Recently one of the athletes I coach (we’ll call him Scott) came to me with some concerns about the results of his latest DEXA scan and weigh-in. Although he had lost both overall weight and body fat, he had also lost some muscle mass, and the body-fat percentage in his arms had increased slightly. Scott wanted to know if he should add biceps curls and triceps dips to his strength workouts to correct these last two items. I told him absolutely not, and here’s why.
First off, it probably goes without saying that, although biceps curls and triceps dips are effective exercises for improving body composition in the arms, they achieve this effect by increasing muscle mass, and muscle mass—particularly in the arms— is dead weight for the long-distance runner. It can only slow you down.
I speak from experience. Last summer, when I trained with the Northern Arizona Elite team in Flagstaff, under the guidance of strength and conditioning coaches AJ and Wes Gregg I reduced my strength training frequency from three sessions per week to two and removed upper-body movements such as push-ups from my strength workouts. The resulting loss of upper body mass made a small but vital contribution, I believe, to my setting a marathon PR at age 46. (I promise to stop bringing this up after the one-year anniversary passes.)
Hardly shocking. But what may surprise you is that muscle mass in the legs is also dead weight for the long-distance runner. In 2004, exercise scientists at Ball State University examined the contractile properties of individual calf muscle fibers in college cross country runners over the course of a full cross country season. They found that the cross-sectional area of the runners’ muscle fibers decreased during this 12-week period, meaning their calf muscles shrank. That sounds bad, but the ratio of force-generating capacity to cross-sectional area of the muscle fibers increased during this same period, meaning that, pound for pound, their muscles got stronger.
The human body is not stupid.

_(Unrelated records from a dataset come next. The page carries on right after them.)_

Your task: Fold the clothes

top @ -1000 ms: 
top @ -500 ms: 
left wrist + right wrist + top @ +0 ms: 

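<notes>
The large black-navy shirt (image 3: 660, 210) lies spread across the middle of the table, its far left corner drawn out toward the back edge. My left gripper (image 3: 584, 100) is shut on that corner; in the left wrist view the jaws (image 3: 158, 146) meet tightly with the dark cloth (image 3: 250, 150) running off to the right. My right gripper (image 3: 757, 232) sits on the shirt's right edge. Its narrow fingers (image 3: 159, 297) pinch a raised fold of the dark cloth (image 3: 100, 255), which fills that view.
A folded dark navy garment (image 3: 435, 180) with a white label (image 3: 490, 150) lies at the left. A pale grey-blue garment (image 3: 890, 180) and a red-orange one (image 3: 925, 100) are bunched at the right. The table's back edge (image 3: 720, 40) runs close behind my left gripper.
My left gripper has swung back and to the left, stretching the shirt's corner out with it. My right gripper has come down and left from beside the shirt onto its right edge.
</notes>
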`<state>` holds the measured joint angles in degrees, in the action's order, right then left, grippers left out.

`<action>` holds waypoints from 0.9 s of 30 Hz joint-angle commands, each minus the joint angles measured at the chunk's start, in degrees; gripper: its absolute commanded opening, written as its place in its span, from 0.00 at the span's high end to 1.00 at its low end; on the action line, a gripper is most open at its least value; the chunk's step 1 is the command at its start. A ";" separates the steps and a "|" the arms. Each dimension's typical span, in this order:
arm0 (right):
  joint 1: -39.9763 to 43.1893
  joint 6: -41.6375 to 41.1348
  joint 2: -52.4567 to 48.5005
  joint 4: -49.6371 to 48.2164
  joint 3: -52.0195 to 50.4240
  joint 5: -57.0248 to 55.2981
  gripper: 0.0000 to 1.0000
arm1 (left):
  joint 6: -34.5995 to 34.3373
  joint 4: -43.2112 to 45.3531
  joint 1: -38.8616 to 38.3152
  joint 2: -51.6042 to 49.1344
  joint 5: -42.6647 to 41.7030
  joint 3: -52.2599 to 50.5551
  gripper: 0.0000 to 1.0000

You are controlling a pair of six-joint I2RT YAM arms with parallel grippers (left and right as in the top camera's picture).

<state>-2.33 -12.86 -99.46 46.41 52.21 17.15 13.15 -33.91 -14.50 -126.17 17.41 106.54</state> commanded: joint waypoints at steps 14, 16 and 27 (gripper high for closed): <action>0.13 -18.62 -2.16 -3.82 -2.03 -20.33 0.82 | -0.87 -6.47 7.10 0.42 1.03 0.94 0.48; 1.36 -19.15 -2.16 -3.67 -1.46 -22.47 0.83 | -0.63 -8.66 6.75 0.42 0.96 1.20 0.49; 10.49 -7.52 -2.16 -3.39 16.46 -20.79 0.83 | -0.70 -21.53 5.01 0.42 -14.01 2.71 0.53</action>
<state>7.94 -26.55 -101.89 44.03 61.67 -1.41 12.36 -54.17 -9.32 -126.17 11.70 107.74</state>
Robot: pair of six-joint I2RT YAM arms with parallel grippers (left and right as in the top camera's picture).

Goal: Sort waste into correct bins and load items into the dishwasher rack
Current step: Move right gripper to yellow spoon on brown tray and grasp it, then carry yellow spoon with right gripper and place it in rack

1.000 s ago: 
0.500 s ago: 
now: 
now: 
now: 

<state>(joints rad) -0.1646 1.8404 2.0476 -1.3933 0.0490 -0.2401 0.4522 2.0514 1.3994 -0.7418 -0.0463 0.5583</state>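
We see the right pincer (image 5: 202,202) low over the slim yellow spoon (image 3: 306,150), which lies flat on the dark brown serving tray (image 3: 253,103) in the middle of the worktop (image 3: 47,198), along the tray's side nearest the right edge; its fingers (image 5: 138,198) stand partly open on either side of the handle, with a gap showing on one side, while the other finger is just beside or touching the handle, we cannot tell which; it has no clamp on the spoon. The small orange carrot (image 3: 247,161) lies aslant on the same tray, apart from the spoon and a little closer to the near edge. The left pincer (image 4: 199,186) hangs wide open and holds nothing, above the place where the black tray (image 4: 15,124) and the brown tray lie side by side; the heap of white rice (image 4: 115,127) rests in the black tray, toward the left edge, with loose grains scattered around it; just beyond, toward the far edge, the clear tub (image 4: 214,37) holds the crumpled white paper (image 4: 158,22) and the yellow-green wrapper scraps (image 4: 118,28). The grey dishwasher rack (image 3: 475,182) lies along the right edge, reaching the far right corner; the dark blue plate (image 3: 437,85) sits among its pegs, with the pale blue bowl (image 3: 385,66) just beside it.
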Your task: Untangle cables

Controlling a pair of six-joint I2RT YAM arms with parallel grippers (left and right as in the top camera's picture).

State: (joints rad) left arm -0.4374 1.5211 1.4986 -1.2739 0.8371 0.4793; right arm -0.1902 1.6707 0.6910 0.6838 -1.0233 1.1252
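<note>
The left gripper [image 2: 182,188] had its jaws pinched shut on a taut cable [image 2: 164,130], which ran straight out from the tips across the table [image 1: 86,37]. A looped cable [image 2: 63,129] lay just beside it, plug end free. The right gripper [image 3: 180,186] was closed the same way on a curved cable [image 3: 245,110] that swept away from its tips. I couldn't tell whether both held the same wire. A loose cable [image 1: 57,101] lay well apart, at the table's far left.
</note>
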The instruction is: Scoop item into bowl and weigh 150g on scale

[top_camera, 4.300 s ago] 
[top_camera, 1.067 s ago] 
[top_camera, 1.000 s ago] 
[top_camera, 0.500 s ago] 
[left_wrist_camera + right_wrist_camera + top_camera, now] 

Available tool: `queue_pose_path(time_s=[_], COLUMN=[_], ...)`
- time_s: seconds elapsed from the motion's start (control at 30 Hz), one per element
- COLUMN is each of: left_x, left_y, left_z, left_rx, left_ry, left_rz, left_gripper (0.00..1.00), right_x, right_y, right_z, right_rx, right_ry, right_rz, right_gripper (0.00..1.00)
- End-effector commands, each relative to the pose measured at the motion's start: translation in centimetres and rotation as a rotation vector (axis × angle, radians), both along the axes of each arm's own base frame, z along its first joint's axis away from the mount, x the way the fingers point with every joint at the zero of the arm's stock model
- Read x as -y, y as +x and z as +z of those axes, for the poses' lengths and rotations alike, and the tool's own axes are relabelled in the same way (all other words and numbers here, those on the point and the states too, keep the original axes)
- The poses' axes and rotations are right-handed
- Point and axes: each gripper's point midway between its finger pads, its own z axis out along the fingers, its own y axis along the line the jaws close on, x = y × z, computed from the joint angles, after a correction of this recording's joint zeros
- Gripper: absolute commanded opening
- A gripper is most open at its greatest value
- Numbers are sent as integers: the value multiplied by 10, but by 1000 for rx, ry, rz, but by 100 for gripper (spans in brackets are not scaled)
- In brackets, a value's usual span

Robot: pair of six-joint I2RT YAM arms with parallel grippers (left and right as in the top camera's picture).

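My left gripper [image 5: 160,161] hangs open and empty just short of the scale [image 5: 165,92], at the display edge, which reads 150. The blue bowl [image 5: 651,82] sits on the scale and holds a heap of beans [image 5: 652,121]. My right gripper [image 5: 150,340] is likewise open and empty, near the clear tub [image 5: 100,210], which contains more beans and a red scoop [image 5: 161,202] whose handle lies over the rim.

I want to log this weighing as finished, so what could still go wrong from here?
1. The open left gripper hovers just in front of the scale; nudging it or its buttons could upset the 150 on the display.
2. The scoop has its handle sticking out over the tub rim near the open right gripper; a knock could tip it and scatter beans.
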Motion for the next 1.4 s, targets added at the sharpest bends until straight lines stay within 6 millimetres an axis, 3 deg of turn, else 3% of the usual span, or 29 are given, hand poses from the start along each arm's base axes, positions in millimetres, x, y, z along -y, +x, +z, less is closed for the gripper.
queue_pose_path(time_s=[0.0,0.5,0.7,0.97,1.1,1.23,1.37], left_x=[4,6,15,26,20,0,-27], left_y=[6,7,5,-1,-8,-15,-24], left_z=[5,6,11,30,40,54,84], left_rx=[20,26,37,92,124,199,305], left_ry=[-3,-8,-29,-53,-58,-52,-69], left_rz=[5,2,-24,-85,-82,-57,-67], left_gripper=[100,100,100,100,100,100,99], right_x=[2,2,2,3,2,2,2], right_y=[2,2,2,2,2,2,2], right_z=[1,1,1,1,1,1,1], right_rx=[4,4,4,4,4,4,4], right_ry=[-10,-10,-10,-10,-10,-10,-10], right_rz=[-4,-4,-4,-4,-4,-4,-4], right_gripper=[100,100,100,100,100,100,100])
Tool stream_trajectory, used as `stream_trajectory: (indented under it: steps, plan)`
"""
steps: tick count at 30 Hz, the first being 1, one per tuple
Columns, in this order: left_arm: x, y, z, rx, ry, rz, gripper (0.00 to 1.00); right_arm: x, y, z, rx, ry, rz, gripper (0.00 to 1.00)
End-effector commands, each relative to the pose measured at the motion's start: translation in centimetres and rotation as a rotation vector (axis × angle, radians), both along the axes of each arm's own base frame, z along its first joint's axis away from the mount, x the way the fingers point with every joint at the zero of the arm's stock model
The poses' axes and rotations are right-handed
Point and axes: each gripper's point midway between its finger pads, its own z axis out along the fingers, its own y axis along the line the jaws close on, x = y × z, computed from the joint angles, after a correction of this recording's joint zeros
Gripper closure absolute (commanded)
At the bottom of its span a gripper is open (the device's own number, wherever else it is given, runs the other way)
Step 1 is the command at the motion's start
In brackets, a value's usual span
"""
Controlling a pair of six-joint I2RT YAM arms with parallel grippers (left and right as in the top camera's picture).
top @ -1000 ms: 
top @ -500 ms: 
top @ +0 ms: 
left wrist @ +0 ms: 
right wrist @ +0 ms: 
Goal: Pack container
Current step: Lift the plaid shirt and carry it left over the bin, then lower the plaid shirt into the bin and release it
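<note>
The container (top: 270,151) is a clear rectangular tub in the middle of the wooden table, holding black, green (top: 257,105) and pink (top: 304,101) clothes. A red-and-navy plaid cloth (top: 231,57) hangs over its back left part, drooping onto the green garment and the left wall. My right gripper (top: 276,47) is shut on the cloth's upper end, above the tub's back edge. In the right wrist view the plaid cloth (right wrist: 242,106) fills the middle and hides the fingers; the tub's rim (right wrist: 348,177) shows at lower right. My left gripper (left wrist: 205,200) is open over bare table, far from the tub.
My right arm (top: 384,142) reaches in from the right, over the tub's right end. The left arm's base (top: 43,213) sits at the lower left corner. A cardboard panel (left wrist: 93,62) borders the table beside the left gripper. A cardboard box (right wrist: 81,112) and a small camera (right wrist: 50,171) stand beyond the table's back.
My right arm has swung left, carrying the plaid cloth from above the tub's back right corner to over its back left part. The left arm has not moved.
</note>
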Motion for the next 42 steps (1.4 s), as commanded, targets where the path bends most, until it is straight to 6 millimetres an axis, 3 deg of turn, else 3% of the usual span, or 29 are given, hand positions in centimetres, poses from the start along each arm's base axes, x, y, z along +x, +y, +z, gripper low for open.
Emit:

When you subject it to a specific type of training in preparation for a specific type of competition, it adapts in appropriate ways, even if certain adaptations seem negative at first glance.
Muscle tightness is another example. It is not uncommon for runners to go from being able to touch their toes when they start training to being unable to touch their toes after a few weeks or months of progressive running. An individual runner who experiences this change might think, “Oh, no! I’m losing flexibility!” But, like the decrease in muscle mass we just discussed, this tightening of particular muscles is also a beneficial adaptation to training.
It’s not tightness per se that you want as a runner but stiffness, which comes with tightness. The legs function as springs during running. Half of the energy that propels a runner forward comes from the ground as an equal and opposite reaction to the impact force delivered from the foot to the ground with each landing. A stiffer spring/leg is able to capture and reuse more of this free energy than a looser leg, improving running economy. A new study by researchers at the University of Calgary reported that greater Achilles tendon stiffness was associated with better running economy in a group of 46 elite runners, and prior research has shown that elite runners are generally less flexible than nonelite runners.
Conclusion
The bottom line is that if you are a runner seeking better race performance, you need to keep your eyes on the prize. Stay focused on the overarching goal—increasing the speed you are capable of sustaining over a given distance—and don’t get distracted by secondary goals such as maintaining muscle mass and flexibility. This is not to say that strength training and stretching should be avoided entirely, but these practices should be incorporated in targeted ways that contribute to the only thing that really does matter.